_Work to be completed_.
Set down, exactly as written, every line from the top of the records below to the line containing "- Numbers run", both ends included, and no others.

Source material Block Start

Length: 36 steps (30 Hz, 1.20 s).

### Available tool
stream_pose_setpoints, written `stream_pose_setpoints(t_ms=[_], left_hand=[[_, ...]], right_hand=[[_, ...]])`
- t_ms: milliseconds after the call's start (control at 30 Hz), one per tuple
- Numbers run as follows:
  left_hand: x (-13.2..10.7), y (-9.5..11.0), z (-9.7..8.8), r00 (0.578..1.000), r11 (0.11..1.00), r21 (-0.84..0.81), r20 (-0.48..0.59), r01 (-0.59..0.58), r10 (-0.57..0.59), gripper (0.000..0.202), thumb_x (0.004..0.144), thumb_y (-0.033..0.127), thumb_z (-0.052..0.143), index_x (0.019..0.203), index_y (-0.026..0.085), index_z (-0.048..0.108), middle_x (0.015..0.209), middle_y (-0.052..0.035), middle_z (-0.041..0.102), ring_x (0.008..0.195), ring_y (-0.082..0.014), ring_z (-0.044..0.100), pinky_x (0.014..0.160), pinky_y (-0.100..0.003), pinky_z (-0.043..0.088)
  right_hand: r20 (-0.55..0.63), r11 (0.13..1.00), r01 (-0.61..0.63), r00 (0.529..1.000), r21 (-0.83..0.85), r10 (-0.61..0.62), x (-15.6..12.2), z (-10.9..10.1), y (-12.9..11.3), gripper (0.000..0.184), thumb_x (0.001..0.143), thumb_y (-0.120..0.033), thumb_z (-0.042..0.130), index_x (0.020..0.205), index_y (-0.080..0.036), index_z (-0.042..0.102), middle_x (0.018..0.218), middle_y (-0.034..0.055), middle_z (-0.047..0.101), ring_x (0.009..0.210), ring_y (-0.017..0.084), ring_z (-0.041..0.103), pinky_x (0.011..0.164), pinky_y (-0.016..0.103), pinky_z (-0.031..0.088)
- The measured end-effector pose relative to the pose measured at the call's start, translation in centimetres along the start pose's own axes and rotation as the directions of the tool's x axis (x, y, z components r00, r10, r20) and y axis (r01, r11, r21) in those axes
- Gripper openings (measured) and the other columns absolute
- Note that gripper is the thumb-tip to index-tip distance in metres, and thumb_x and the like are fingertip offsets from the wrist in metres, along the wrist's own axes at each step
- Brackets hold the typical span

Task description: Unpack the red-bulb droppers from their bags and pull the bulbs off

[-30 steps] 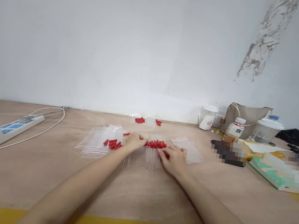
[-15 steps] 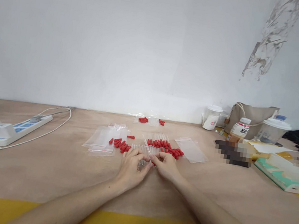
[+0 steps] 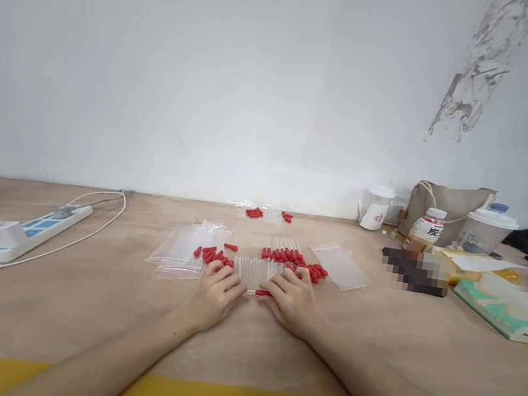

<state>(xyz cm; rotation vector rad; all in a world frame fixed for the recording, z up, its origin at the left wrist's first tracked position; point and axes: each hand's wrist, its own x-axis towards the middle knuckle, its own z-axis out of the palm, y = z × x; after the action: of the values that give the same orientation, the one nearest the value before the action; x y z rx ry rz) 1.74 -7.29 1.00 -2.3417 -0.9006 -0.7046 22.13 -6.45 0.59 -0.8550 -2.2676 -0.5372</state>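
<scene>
My left hand (image 3: 216, 293) is closed on the end of a thin clear dropper tube (image 3: 250, 292), held level close to the table. Between the fingertips of my right hand (image 3: 295, 300) is a red rubber bulb (image 3: 262, 293), end to end with that tube; how far the tube sits inside it I cannot make out. Just beyond my fingers lies a row of clear tubes (image 3: 253, 270). Several droppers with red bulbs (image 3: 284, 254) lie behind it. Loose red bulbs (image 3: 208, 254) are heaped beside my left hand, and more red bulbs (image 3: 316, 271) beside my right.
Clear plastic bags (image 3: 181, 245) lie at the left, another bag (image 3: 340, 267) at the right. Farther back is a bag with red bulbs (image 3: 254, 212). A power strip (image 3: 55, 220) stands left; a lidded cup (image 3: 375, 208), bottle (image 3: 425, 230) and green-and-white box (image 3: 500, 309) stand right.
My hands have moved apart and lowered. The tube was slanted upward between my fingers; a tube now lies level between both hands with the red bulb showing at its right end.
</scene>
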Motion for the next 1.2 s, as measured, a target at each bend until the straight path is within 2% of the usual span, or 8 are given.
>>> stream_pose_setpoints(t_ms=[367,467,567,667,767,933,1033,1200], left_hand=[[-0.4,0.0,-0.6,1.000,0.996,-0.088,-0.009,0.019,-0.020,0.021,0.084,0.019,0.042,0.075,0.019,0.061,0.062,-0.0014,0.054,0.068,-0.0145,0.046,0.076,-0.035,0.030],[-1.3,-1.2,-0.8,0.993,0.990,-0.092,-0.027,0.110,-0.113,0.020,0.084,0.021,0.043,0.075,0.017,0.061,0.066,-0.0028,0.057,0.070,-0.0152,0.047,0.073,-0.033,0.034],[-1.8,-2.1,-0.7,0.964,0.949,-0.173,0.007,0.263,-0.265,0.021,0.086,0.023,0.040,0.085,0.017,0.061,0.075,-0.0039,0.057,0.070,-0.0145,0.050,0.066,-0.027,0.038],[-1.2,-2.0,-0.1,0.930,0.901,-0.227,0.102,0.369,-0.354,0.026,0.088,0.020,0.033,0.097,0.016,0.057,0.080,-0.0050,0.052,0.071,-0.0139,0.050,0.064,-0.025,0.042],[0.2,-1.5,0.4,0.925,0.903,-0.212,0.149,0.375,-0.349,0.030,0.084,0.011,0.031,0.105,0.015,0.052,0.085,-0.0067,0.048,0.078,-0.0157,0.049,0.070,-0.028,0.043],[2.5,-1.4,1.0,0.910,0.903,-0.168,0.208,0.395,-0.360,0.034,0.079,0.006,0.033,0.105,0.017,0.051,0.090,-0.0067,0.048,0.081,-0.0158,0.051,0.070,-0.027,0.043],[3.4,-1.3,1.7,0.889,0.904,-0.081,0.239,0.420,-0.391,0.032,0.079,0.005,0.034,0.102,0.016,0.053,0.094,-0.0069,0.050,0.081,-0.0164,0.053,0.069,-0.027,0.043],[3.5,-0.5,2.7,0.891,0.929,-0.007,0.284,0.370,-0.353,0.023,0.080,0.008,0.037,0.083,0.016,0.058,0.087,-0.0067,0.055,0.077,-0.0170,0.055,0.065,-0.027,0.042]], right_hand=[[0.052,0.996,0.088,0.995,0.031,-0.089,-0.6,-0.7,1.0,0.022,0.085,-0.025,0.044,0.069,-0.020,0.059,0.065,0.0007,0.055,0.072,0.013,0.043,0.073,0.034,0.020],[-0.026,0.997,-0.040,0.999,0.062,0.042,-0.8,-0.9,2.8,0.022,0.084,-0.022,0.044,0.068,-0.019,0.059,0.065,0.0013,0.056,0.072,0.013,0.046,0.073,0.033,0.024],[-0.162,0.941,-0.230,0.948,0.248,0.274,-0.8,-0.9,4.7,0.017,0.083,-0.027,0.046,0.078,-0.020,0.062,0.073,0.0024,0.058,0.072,0.014,0.049,0.070,0.031,0.032],[-0.184,0.873,-0.246,0.919,0.420,0.348,-0.7,-0.6,5.9,0.020,0.084,-0.027,0.043,0.093,-0.022,0.060,0.083,0.0044,0.056,0.076,0.014,0.053,0.068,0.028,0.041],[-0.176,0.851,-0.331,0.886,0.408,0.429,-1.0,-0.2,7.3,0.025,0.083,-0.025,0.039,0.095,-0.020,0.061,0.085,0.0062,0.055,0.077,0.015,0.053,0.068,0.029,0.043],[-0.114,0.696,-0.625,0.709,0.354,0.695,-1.8,-0.2,10.6,0.028,0.074,-0.032,0.048,0.092,-0.015,0.061,0.073,0.0045,0.058,0.058,0.013,0.052,0.057,0.027,0.043],[-0.053,0.583,-0.718,0.612,0.379,0.789,-2.4,-0.2,12.1,0.029,0.067,-0.040,0.056,0.084,-0.017,0.060,0.069,0.0024,0.062,0.054,0.012,0.051,0.053,0.025,0.041],[0.048,0.577,-0.730,0.634,0.366,0.772,-3.0,0.2,12.7,0.029,0.069,-0.047,0.053,0.073,-0.019,0.063,0.070,0.0024,0.065,0.057,0.013,0.053,0.054,0.025,0.038]])
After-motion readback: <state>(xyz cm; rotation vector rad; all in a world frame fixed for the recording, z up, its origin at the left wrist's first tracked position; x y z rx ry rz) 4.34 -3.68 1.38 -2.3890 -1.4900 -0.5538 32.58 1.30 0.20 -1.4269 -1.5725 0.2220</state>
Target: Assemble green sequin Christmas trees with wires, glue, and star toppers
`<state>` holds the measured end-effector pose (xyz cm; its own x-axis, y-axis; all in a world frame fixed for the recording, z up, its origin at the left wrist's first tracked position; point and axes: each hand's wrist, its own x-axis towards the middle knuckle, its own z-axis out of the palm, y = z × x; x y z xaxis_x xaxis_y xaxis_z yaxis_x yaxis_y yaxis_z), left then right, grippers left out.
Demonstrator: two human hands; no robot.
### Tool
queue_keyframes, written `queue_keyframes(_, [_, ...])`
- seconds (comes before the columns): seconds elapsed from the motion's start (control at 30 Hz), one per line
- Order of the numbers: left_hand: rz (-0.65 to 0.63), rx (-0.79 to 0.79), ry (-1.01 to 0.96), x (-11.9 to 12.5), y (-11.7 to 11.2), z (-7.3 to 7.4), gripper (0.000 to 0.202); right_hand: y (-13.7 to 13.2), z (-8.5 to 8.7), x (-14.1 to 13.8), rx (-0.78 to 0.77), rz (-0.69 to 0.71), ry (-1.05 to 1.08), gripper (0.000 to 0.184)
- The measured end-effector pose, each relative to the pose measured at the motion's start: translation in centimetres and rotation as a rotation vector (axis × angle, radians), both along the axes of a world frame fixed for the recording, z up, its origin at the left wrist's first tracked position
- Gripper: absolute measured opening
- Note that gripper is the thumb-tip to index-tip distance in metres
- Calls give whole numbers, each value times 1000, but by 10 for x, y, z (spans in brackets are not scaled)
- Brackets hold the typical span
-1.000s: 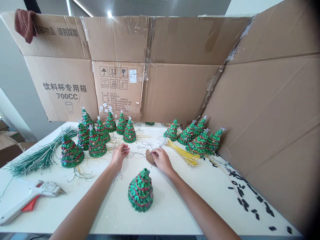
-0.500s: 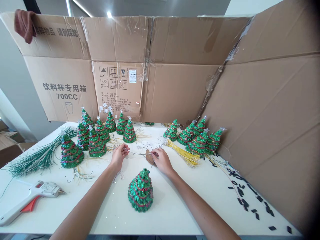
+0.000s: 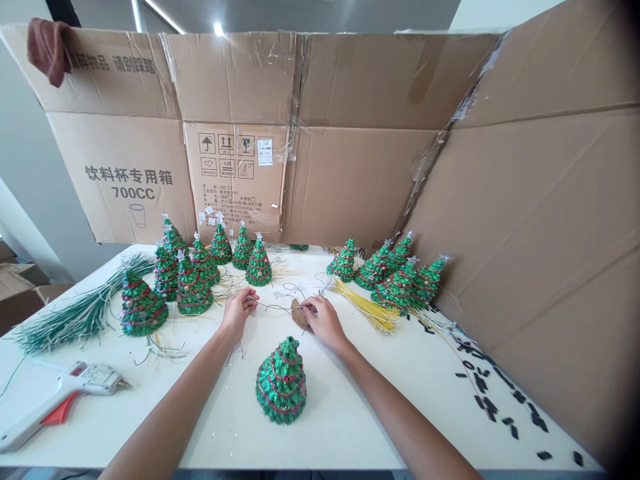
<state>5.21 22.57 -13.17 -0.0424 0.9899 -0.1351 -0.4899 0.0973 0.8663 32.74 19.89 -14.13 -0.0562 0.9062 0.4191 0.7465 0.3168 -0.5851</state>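
The left hand [image 3: 239, 311] and right hand [image 3: 325, 321] each pinched a wire [image 3: 278, 308] stretched between their fingers over the worktop [image 3: 350, 413]; a loosened pinch could have let it spring away, or a wrist topple the tree [image 3: 281, 381] just nearer than the fingers.

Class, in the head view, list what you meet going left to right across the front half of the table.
Glue gun → left hand → thin wire running between the hands → right hand → black scraps.
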Motion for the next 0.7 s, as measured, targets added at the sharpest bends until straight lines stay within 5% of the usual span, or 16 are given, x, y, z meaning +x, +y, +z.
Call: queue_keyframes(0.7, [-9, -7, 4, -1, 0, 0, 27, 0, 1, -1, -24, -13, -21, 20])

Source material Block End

_Output for this exercise_.
Length: 36 steps (30 Hz, 1.20 s).

### Available tool
stream_pose_setpoints, written `stream_pose_setpoints(t_ms=[_], left_hand=[[_, ...]], right_hand=[[_, ...]])`
- t_ms: milliseconds after the call's start (control at 30 Hz), one per tuple
- Numbers run as follows:

No more output is required.